El problema no es tanto que existan estos referentes, sino que muchas veces no hay una reflexión detrás. Se consume contenido sin cuestionarlo demasiado, como si todo lo que aparece fuese real o alcanzable tal cual se muestra.
Y aquí es donde la película vuelve a tener sentido.
Truman vive en una realidad que no ha elegido ni cuestionado. Solo cuando empiezan a aparecer pequeñas grietas, cuando algo no encaja, es cuando comienza a plantearse que quizá su mundo no es exactamente como pensaba.
Este proceso es interesante porque no ocurre de golpe. Empieza con detalles pequeños, con dudas, con sensaciones difíciles de explicar. Y poco a poco va generando una necesidad de entender lo que está pasando, aunque eso le genere incomodidad.
Si lo llevamos a la educación, esto tiene bastante relación con el pensamiento crítico. Aprender no debería limitarse a adquirir información, sino que también debería implicar saber analizarla, cuestionarla y darle sentido. Sin embargo, muchas veces el aprendizaje se queda en lo superficial, en repetir contenidos o en buscar la respuesta correcta.
En un contexto como el actual, donde estamos constantemente expuestos a información, enseñar a pensar se vuelve todavía más importante. No solo para entender contenidos académicos, sino para moverse en el mundo digital de forma consciente.
También hay algo que me parece importante destacar: cuestionar no es fácil. En la película, a medida que Truman empieza a dudar, también aumenta su inquietud. Podría ignorar lo que siente y seguir con su vida, pero decide seguir adelante.
Esto implica enfrentarse a lo desconocido.
En el aula pasa algo parecido. Pensar por uno mismo, opinar o plantear dudas puede generar inseguridad, sobre todo si no se está acostumbrado a hacerlo. Por eso es importante que el espacio educativo permita ese tipo de procesos, sin que todo se reduzca a acertar o equivocarse.
El papel del profesorado aquí es clave. No solo como alguien que transmite contenidos, sino como alguien que acompaña, que plantea preguntas y que ayuda a mirar la realidad con más profundidad. Al final, no se trata solo de enseñar, sino de ayudar a comprender.
La película deja una idea bastante clara: aceptar lo que vemos no siempre es suficiente. Entenderlo implica ir un poco más allá.

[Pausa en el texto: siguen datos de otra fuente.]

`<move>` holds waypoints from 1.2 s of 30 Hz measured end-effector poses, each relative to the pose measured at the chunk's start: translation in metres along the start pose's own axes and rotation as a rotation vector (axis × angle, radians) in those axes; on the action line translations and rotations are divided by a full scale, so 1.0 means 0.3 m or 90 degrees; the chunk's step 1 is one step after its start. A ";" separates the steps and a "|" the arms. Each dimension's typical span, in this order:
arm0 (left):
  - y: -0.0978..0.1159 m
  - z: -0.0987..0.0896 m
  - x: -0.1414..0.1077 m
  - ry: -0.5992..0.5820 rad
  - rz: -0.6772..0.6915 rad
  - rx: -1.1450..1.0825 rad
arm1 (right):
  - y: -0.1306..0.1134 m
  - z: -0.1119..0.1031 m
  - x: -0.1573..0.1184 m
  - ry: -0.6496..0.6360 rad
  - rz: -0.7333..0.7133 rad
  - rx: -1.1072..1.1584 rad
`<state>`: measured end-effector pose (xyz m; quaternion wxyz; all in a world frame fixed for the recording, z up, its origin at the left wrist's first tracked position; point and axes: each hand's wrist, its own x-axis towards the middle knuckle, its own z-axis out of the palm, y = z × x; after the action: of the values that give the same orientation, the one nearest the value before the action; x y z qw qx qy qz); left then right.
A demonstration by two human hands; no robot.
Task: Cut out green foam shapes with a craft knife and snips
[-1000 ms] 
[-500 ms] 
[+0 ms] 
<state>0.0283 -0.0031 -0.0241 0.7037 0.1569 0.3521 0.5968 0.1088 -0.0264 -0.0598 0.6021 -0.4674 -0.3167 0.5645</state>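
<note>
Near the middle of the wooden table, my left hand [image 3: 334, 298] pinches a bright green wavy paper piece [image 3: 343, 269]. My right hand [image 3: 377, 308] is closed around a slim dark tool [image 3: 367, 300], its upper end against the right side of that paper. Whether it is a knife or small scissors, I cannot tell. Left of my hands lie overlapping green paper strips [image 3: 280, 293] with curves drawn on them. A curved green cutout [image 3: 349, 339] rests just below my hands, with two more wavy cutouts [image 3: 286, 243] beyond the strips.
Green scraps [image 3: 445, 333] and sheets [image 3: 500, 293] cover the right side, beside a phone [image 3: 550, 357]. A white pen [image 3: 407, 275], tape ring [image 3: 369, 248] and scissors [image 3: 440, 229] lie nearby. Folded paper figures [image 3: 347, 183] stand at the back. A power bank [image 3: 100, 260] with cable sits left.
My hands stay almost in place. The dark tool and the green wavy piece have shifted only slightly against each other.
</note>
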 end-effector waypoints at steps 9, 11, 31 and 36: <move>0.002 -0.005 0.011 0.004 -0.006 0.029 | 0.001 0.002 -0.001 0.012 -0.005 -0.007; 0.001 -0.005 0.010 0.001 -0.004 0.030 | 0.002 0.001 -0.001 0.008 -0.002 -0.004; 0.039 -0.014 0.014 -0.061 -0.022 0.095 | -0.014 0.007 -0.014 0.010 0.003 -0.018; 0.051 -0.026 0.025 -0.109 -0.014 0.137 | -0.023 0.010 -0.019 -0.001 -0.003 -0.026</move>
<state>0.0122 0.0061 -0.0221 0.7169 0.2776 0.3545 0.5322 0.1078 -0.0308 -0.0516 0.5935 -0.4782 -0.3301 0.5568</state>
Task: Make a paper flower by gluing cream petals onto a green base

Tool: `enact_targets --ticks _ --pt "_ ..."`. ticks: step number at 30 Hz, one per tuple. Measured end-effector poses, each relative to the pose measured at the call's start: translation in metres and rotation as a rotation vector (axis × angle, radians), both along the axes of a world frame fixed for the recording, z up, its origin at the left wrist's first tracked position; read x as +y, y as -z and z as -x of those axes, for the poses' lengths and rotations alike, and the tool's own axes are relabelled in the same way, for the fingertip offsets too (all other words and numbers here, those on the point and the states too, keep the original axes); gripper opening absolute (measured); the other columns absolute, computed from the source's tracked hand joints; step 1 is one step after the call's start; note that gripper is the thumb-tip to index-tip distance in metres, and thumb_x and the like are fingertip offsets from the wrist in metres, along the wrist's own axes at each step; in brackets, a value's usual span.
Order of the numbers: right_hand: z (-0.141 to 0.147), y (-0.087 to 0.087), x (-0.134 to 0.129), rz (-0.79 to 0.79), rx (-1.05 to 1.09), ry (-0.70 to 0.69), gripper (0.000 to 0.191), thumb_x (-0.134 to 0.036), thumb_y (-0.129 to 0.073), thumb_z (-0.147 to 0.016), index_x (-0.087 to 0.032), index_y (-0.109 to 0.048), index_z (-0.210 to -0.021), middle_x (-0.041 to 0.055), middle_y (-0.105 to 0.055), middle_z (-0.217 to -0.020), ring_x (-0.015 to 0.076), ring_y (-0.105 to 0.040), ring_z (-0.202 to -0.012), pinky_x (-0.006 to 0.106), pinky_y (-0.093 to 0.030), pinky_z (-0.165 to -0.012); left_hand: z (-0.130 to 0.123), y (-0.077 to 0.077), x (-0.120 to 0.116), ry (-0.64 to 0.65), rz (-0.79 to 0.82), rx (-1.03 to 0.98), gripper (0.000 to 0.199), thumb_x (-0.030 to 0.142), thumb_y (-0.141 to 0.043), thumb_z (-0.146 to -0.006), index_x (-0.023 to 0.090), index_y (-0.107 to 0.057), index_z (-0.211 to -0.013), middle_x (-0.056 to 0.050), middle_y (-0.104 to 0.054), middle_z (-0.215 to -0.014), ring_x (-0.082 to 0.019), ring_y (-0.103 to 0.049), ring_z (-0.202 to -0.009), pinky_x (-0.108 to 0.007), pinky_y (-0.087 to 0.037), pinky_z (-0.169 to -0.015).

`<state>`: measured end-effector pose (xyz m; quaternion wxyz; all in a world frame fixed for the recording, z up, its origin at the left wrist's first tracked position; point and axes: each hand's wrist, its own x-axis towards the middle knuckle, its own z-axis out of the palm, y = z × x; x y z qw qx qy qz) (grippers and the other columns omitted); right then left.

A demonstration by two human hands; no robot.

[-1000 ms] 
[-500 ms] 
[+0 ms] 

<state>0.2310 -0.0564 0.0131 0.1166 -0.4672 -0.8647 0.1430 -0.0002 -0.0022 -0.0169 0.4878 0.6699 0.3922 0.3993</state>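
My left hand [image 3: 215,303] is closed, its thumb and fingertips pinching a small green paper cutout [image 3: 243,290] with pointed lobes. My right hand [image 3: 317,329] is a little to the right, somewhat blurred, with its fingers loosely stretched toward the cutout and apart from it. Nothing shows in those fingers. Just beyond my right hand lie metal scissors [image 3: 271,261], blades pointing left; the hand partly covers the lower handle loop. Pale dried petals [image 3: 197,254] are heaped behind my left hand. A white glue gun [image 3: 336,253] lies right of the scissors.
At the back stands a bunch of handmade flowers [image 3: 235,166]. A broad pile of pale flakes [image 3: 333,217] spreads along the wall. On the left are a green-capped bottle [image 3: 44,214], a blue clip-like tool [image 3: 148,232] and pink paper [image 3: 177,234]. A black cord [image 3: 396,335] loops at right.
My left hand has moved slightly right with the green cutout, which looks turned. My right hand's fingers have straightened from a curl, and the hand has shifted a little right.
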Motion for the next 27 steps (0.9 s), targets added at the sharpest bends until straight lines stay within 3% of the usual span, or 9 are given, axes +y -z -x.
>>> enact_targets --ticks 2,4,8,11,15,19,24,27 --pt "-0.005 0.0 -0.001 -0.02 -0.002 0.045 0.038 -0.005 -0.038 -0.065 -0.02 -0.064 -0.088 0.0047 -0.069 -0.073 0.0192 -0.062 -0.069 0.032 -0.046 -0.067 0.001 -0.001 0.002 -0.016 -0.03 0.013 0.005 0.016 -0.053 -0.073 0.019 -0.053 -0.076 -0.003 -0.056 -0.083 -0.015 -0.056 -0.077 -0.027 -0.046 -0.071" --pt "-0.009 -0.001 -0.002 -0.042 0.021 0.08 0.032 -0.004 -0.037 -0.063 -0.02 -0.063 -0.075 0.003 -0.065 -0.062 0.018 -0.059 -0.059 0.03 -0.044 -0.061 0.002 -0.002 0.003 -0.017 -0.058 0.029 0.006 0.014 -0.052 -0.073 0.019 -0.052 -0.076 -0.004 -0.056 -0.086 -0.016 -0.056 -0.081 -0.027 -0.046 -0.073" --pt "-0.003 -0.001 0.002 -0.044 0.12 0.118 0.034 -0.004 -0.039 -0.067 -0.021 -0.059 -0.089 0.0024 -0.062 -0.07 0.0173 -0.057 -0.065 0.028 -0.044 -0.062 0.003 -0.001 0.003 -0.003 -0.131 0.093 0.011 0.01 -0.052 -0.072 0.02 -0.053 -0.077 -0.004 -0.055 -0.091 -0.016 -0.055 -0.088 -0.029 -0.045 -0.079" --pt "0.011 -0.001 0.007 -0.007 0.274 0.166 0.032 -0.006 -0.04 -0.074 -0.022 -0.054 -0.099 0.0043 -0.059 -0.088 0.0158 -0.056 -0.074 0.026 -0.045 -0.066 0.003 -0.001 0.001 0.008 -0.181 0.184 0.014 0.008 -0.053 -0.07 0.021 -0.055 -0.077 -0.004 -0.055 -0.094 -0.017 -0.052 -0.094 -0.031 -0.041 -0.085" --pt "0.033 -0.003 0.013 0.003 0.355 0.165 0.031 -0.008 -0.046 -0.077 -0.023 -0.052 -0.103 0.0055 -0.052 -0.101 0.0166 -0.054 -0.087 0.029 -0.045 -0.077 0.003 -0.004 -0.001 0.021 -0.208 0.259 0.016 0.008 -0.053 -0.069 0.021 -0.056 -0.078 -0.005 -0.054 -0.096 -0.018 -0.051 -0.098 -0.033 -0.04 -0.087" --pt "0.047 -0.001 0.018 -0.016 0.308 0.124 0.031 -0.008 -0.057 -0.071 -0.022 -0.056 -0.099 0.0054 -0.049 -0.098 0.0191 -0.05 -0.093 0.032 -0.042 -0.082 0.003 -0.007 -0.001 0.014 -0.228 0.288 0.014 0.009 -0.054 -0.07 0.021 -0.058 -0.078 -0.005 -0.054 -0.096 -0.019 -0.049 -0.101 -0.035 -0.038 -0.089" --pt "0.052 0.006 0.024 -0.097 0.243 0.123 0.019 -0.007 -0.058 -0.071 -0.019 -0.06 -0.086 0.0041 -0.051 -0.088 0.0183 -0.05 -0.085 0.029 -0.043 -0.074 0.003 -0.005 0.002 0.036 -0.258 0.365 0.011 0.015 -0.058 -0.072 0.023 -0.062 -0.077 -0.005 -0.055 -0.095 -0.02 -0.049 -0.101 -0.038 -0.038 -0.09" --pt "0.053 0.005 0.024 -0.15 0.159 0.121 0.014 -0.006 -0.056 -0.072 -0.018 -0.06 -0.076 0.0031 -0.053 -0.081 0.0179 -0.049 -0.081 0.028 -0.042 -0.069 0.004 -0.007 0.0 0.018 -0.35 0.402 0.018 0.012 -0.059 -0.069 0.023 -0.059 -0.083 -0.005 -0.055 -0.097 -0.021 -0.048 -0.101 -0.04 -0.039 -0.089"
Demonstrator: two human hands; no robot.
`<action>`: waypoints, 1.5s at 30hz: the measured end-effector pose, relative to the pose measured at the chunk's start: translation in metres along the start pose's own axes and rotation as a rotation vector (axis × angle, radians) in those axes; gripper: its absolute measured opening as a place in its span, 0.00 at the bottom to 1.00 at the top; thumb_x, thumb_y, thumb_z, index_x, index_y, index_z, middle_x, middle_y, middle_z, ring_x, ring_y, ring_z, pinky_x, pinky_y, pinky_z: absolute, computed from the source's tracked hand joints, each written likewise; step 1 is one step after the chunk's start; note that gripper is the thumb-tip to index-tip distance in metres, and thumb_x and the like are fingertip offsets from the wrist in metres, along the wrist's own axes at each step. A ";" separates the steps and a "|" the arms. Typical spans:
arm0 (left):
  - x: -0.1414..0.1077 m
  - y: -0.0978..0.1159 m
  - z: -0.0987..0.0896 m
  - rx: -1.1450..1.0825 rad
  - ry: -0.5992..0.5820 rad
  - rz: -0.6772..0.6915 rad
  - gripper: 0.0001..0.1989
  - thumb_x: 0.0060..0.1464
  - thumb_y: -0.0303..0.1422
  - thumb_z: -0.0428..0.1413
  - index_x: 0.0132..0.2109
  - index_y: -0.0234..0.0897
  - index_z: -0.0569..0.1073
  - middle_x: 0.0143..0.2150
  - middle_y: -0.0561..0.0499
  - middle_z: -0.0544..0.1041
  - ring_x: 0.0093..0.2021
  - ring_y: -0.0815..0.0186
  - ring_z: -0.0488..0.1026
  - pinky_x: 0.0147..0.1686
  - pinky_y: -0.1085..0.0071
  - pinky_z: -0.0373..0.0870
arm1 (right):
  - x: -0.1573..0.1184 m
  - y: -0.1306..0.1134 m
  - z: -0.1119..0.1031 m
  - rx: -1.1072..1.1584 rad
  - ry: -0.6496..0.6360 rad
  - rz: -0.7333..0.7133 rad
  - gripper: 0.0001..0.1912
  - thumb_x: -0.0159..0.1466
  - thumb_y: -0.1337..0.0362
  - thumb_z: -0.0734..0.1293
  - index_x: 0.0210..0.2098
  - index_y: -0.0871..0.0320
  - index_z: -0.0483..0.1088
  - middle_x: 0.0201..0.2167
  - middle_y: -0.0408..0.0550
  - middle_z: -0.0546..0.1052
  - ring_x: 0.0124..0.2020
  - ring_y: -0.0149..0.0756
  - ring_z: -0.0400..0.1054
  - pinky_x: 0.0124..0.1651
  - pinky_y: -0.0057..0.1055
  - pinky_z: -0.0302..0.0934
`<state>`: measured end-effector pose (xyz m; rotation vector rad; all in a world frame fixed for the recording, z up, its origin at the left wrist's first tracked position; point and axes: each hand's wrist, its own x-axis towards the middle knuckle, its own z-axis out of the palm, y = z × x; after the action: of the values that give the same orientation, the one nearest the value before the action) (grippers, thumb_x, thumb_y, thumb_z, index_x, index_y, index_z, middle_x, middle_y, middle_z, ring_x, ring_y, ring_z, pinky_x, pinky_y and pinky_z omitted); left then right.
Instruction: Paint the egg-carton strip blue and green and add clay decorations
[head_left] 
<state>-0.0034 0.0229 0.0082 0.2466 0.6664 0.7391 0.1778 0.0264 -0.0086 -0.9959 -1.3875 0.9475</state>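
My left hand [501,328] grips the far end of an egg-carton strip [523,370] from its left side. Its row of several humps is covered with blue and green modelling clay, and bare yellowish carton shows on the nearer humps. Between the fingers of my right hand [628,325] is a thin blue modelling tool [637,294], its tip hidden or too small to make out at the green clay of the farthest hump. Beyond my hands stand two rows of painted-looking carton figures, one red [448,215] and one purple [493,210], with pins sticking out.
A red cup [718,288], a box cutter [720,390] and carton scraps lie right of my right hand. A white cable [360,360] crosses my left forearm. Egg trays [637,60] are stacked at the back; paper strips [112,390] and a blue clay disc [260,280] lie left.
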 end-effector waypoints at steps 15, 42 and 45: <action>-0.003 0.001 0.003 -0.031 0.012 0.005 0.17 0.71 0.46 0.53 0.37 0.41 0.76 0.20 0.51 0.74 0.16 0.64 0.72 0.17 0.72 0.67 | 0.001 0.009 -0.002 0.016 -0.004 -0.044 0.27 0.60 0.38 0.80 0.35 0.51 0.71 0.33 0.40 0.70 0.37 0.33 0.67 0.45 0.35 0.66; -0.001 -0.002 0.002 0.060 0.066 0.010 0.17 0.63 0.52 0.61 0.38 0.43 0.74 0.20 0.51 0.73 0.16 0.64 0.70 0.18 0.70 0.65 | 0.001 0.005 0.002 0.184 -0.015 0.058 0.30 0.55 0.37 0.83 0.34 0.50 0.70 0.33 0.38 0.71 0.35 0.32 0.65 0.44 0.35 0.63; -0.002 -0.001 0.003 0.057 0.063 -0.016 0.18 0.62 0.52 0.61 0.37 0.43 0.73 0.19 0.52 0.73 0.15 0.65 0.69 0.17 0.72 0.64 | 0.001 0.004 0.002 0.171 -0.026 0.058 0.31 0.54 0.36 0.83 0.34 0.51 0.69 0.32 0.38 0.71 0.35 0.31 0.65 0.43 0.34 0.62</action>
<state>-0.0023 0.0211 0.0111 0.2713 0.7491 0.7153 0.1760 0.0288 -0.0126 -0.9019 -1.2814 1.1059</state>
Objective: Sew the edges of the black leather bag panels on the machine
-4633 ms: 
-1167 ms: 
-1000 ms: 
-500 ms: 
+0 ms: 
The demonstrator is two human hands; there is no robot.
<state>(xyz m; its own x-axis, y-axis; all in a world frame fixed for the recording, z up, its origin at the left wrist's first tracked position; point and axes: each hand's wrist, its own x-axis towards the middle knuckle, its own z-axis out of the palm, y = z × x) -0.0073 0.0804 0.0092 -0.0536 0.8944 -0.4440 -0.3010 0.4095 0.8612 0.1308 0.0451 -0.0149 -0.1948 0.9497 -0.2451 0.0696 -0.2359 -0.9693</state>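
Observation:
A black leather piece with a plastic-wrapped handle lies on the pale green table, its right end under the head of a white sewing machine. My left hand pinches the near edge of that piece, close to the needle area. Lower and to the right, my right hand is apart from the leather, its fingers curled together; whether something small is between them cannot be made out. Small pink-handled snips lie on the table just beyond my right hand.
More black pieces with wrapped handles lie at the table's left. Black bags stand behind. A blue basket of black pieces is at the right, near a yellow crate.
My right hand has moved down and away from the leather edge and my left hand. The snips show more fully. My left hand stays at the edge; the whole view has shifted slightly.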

Invito a todos mis compañeros a verla y a reflexionar sobre algo que forma parte de nuestro día a día: cómo mostramos nuestra vida, cómo nos afecta lo que vemos en redes y hasta qué punto somos conscientes de ello. Nuestras acciones tienen consecuencias, también en lo digital, y muchas veces no pensamos en eso en el momento.
Creo que, como futuros docentes, tenemos bastante responsabilidad en este sentido. No solo enseñar contenidos, sino ayudar a que el alumnado entienda el entorno en el que vive, también el digital. Porque al final no se trata solo de estar en el mundo, sino de saber cómo funciona y qué papel tenemos dentro de él.